The required answer is the data below, restated word for word with images omitted.
----- DATA SEGMENT -----
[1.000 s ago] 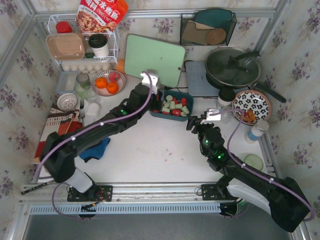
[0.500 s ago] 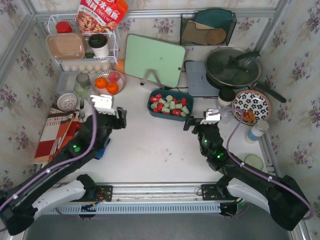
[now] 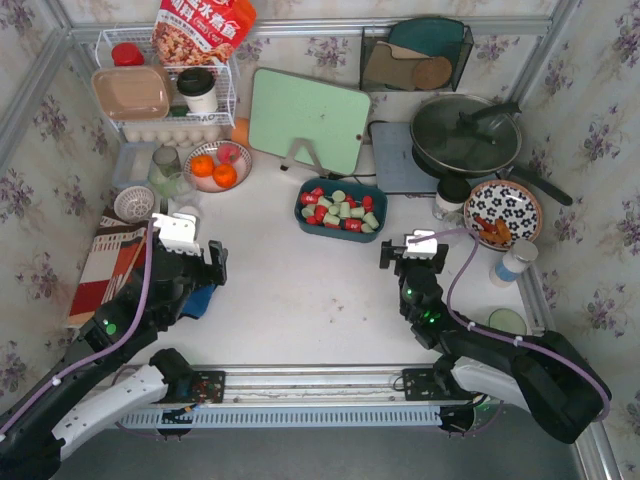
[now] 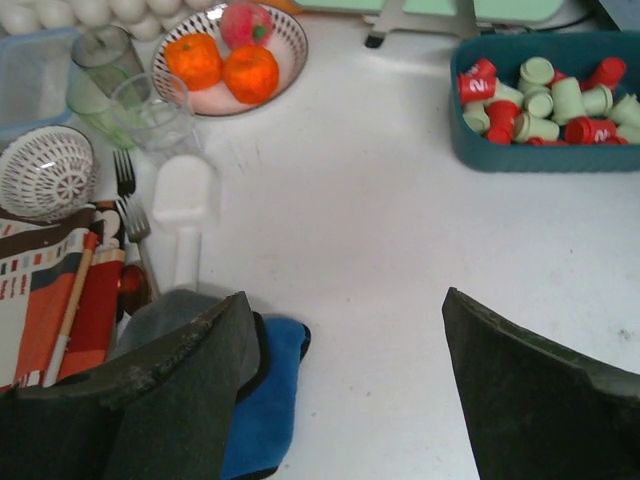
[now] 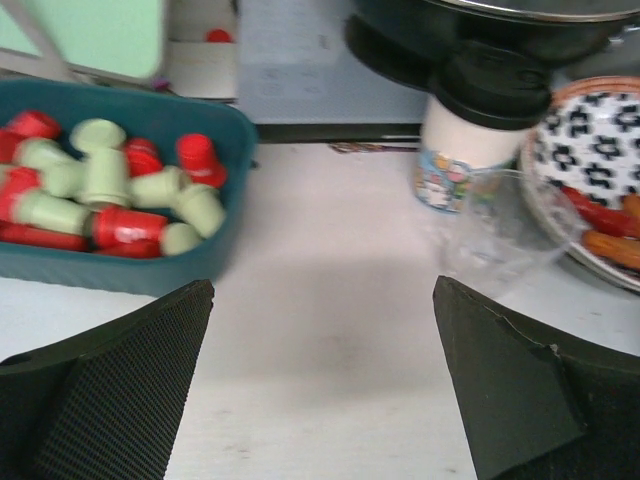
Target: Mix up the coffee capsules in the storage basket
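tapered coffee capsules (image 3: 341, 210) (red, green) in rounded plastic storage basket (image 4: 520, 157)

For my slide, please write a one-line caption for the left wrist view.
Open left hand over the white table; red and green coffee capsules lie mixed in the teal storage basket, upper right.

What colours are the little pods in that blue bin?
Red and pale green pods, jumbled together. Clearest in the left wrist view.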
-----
## RESPONSE TO THE EXERCISE:
[1.000 s ago] 
[0.500 s ago] 
[now] 
[now] 
[now] 
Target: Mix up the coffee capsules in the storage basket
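tapered coffee capsules (image 3: 341, 210) (red, green) in rounded plastic storage basket (image 4: 520, 157)

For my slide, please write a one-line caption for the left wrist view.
Open left hand over the white table; red and green coffee capsules lie mixed in the teal storage basket, upper right.

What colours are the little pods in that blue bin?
Red and pale green pods, jumbled together. Clearest in the left wrist view.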

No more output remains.